▶ _TRY IT_
Below are records to repeat exactly. Omit the pictures from the copy.

▶ _GIVEN RECORDS_
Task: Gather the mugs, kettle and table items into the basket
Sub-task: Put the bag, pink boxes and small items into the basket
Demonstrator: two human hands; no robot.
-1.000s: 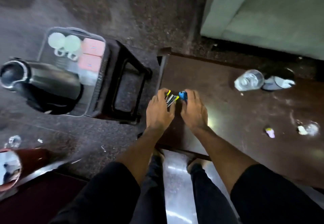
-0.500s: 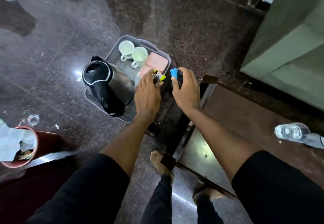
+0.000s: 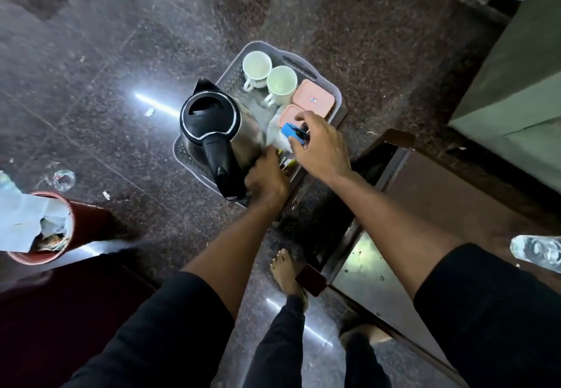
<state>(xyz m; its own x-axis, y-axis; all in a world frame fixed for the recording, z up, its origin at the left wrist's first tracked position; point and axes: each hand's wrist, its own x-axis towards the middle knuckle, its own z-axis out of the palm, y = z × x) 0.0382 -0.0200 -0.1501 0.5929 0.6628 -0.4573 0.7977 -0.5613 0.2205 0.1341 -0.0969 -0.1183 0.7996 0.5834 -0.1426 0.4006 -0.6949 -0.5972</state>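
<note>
A grey basket [image 3: 306,67] sits on a dark stool and holds a black and steel kettle [image 3: 212,123], two white mugs [image 3: 256,67] [image 3: 281,82] and two pink lidded boxes [image 3: 314,99]. My left hand [image 3: 267,178] is low at the basket's near edge beside the kettle handle, closed on small yellow-tipped items [image 3: 285,161]. My right hand [image 3: 318,147] hovers over the near pink box, pinching a small blue object [image 3: 291,131].
A dark brown table [image 3: 455,199] stands to the right with an overturned clear glass [image 3: 537,251] on it. A red bin [image 3: 39,229] full of paper stands at the left. Small litter and a glass [image 3: 63,179] lie on the speckled floor. My bare feet are below.
Both hands carried the small items from the table's corner leftwards to the basket. The left hand has dropped down to the basket's edge; the right is now over the pink box.
</note>
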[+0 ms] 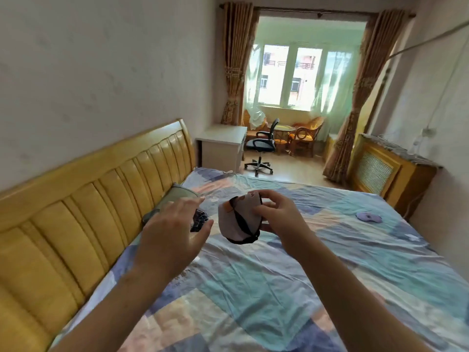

▶ _ANSWER AREA_
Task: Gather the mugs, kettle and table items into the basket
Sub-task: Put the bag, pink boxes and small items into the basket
Demonstrator: two human hands; no robot.
-1.000s: 
-0.500s: 
+0.000s: 
<state>(xyz m; its own x-axis, y-axis; all in a world frame fixed for the recording, z up, its origin at the left wrist's first tracked position; point and axes: each hand's wrist, its own x-axis towards the middle knuckle, its own z-axis out of the palm, y = z × x) 0.0382 -0.0200 -0.1501 0.5929 0.6628 -0.4573 0.7977 -0.5613 0.2205 0.1341 -0.0969 -0.1183 0.7996 0.5834 -0.1426 0.4006 -0.6949 -0.5972</state>
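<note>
A grey basket [image 3: 306,67] sits on a dark stool and holds a black and steel kettle [image 3: 212,123], two white mugs [image 3: 256,67] [image 3: 281,82] and two pink lidded boxes [image 3: 314,99]. My left hand [image 3: 267,178] is low at the basket's near edge beside the kettle handle, closed on small yellow-tipped items [image 3: 285,161]. My right hand [image 3: 318,147] hovers over the near pink box, pinching a small blue object [image 3: 291,131].
A dark brown table [image 3: 455,199] stands to the right with an overturned clear glass [image 3: 537,251] on it. A red bin [image 3: 39,229] full of paper stands at the left. Small litter and a glass [image 3: 63,179] lie on the speckled floor. My bare feet are below.
Both hands carried the small items from the table's corner leftwards to the basket. The left hand has dropped down to the basket's edge; the right is now over the pink box.
</note>
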[+0 ms] 

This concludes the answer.